What to work on –
Scan the records and identify every line in which the string "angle" occurs, then return those lines.

Task input –
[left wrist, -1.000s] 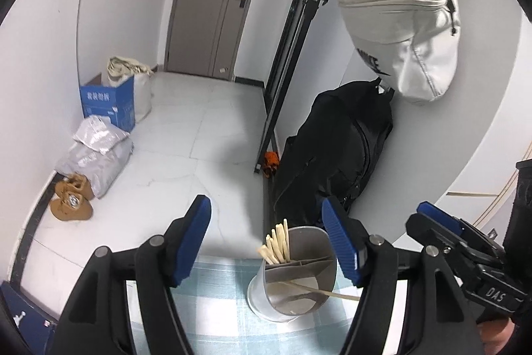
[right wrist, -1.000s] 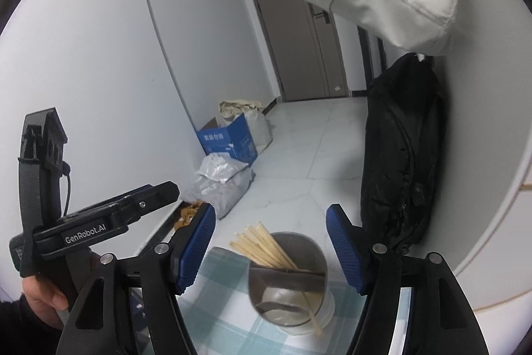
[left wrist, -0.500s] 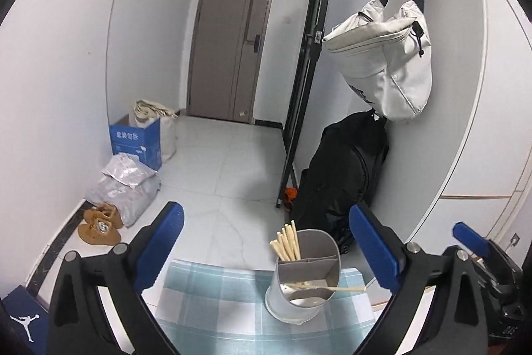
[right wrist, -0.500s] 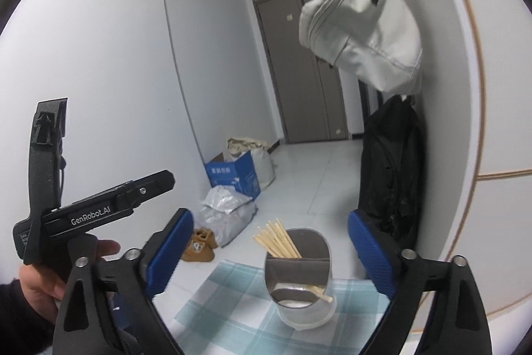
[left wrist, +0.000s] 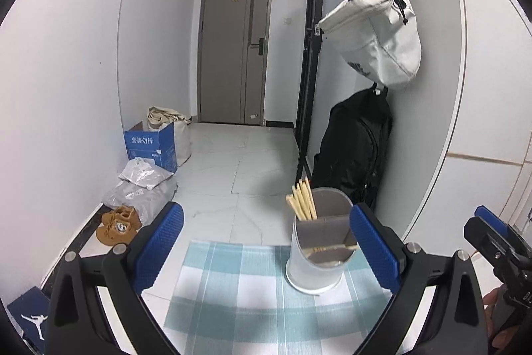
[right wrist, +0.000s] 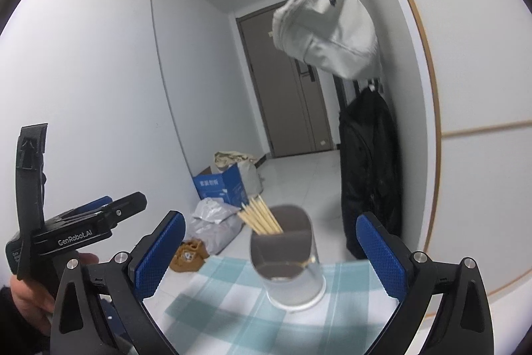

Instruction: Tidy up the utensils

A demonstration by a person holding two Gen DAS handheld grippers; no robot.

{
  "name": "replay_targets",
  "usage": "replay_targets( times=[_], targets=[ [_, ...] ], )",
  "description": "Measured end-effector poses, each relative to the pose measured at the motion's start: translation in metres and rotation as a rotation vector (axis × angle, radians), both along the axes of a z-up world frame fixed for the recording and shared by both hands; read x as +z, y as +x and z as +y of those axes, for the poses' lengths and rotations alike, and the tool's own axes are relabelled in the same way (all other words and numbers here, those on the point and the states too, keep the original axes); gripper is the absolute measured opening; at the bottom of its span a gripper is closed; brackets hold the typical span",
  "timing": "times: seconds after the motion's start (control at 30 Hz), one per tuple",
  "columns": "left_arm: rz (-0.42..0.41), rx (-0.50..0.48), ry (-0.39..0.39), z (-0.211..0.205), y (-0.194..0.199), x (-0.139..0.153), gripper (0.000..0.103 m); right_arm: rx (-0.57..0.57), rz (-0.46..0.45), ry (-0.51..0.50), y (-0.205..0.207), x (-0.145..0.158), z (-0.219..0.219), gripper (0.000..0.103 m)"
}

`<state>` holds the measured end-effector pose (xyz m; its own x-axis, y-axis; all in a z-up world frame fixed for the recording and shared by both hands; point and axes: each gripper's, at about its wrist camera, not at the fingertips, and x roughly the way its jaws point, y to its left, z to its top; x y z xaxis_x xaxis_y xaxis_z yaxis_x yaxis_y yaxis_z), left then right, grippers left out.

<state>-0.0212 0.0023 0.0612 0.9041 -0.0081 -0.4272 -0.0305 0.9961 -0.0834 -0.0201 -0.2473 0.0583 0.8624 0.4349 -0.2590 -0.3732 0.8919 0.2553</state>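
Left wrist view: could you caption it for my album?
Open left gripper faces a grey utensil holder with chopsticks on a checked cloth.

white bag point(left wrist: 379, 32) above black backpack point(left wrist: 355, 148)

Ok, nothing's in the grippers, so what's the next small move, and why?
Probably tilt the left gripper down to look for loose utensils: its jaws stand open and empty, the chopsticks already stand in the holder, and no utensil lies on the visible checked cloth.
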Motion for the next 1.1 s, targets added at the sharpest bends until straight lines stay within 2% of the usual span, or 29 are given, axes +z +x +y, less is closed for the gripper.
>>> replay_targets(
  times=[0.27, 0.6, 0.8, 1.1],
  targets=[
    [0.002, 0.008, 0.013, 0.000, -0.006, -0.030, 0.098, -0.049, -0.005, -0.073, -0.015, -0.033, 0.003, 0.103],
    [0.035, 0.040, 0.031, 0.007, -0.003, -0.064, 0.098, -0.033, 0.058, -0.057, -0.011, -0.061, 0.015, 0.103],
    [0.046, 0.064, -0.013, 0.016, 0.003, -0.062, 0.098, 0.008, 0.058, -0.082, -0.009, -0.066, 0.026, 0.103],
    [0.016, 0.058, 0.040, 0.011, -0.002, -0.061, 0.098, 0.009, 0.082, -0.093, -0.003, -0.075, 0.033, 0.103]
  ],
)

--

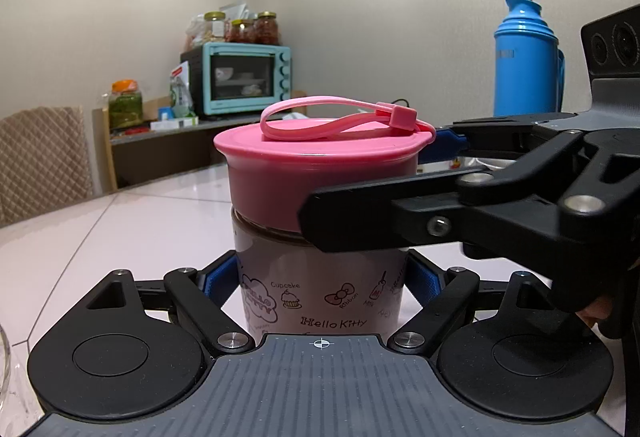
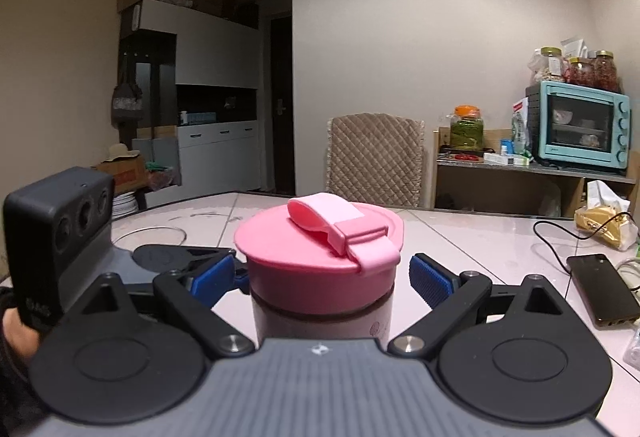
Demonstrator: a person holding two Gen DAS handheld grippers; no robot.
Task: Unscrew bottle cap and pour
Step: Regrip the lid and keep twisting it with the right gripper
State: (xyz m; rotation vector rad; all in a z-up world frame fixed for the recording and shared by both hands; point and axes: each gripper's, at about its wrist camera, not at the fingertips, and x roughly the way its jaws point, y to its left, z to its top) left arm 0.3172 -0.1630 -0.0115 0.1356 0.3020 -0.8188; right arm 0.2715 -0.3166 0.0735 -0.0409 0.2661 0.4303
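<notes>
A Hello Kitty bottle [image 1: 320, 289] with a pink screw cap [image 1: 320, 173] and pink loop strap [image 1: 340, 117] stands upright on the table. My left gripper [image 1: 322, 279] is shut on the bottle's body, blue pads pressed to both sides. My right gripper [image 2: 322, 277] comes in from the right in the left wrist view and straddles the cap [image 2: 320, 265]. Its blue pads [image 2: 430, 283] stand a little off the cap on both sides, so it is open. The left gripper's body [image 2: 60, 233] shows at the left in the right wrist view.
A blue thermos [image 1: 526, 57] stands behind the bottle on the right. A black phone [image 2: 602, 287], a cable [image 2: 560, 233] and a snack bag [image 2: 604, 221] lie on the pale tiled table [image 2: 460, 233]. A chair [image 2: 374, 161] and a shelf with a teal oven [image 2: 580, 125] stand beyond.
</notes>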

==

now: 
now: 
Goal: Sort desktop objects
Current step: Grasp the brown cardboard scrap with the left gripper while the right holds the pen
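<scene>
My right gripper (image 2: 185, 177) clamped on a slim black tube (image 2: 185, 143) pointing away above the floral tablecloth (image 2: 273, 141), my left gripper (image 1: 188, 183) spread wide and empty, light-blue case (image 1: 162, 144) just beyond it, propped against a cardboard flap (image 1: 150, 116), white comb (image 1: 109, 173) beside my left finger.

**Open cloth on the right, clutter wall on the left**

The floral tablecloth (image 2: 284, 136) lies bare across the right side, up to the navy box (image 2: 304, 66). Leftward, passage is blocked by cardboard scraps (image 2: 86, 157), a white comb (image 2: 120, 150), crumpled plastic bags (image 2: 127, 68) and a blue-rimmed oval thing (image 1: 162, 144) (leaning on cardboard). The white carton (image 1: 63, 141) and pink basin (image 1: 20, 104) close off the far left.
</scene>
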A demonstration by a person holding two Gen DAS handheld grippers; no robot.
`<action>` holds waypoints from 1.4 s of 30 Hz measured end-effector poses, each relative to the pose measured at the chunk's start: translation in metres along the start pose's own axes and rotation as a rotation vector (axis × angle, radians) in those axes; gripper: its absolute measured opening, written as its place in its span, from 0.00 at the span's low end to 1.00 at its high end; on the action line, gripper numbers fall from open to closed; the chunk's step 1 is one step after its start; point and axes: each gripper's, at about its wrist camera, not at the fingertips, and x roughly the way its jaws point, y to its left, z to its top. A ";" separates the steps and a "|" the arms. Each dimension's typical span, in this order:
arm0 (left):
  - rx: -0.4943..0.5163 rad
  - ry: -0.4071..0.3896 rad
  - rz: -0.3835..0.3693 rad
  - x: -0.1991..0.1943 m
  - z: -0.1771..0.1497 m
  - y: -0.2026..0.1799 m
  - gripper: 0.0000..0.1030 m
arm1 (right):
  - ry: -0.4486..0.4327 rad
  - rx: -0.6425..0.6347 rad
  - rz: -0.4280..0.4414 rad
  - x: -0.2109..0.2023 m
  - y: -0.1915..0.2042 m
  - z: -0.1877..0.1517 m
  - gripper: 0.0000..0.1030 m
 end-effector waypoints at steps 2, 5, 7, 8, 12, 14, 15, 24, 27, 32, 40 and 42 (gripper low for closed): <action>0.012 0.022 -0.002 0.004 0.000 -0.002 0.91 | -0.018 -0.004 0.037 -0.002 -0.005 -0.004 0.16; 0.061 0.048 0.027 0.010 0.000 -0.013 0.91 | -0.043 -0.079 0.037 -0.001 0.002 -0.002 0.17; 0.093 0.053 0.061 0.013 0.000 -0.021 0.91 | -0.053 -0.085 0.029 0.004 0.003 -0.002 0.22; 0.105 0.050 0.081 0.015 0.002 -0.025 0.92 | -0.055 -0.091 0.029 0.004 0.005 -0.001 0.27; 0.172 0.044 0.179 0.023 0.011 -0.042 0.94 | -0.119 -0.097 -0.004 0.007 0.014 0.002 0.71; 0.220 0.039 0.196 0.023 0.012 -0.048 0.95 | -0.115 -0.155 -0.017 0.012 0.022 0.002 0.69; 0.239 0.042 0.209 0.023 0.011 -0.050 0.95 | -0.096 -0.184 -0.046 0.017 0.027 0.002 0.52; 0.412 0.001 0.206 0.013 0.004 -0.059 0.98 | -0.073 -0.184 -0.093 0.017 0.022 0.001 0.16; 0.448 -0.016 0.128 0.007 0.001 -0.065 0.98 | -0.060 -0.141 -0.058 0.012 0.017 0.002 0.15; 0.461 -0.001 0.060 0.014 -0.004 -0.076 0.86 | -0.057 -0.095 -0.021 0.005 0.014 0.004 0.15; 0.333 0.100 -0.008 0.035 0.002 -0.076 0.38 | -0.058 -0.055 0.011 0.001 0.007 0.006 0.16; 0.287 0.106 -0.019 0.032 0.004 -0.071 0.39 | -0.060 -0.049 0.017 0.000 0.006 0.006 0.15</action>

Answer space –
  "description": "Measured end-effector poses, each relative to the pose measured at the motion's start: translation in metres and rotation as a rotation vector (axis × angle, radians), both along the axes of a z-up world frame fixed for the recording and shared by both hands; read x as +z, y as +x and z as +y of those axes, for the poses' lengths and rotations alike, and the tool's own axes are relabelled in the same way (all other words and numbers here, those on the point and the states too, keep the original axes); gripper is the absolute measured opening; at the bottom of its span a gripper is closed; brackets hold the typical span",
`<action>` holds waypoints from 1.4 s of 30 Hz measured end-effector poses, each relative to the pose measured at the chunk's start: translation in metres along the start pose's own axes and rotation as a rotation vector (axis × angle, radians) in those axes; gripper: its absolute measured opening, written as its place in its span, from 0.00 at the span's low end to 1.00 at its high end; on the action line, gripper numbers fall from open to closed; the chunk's step 1 is one step after its start; point and axes: each gripper's, at about its wrist camera, not at the fingertips, and x roughly the way its jaws point, y to its left, z to its top. A ";" separates the steps and a "|" the arms. Each dimension's typical span, in this order:

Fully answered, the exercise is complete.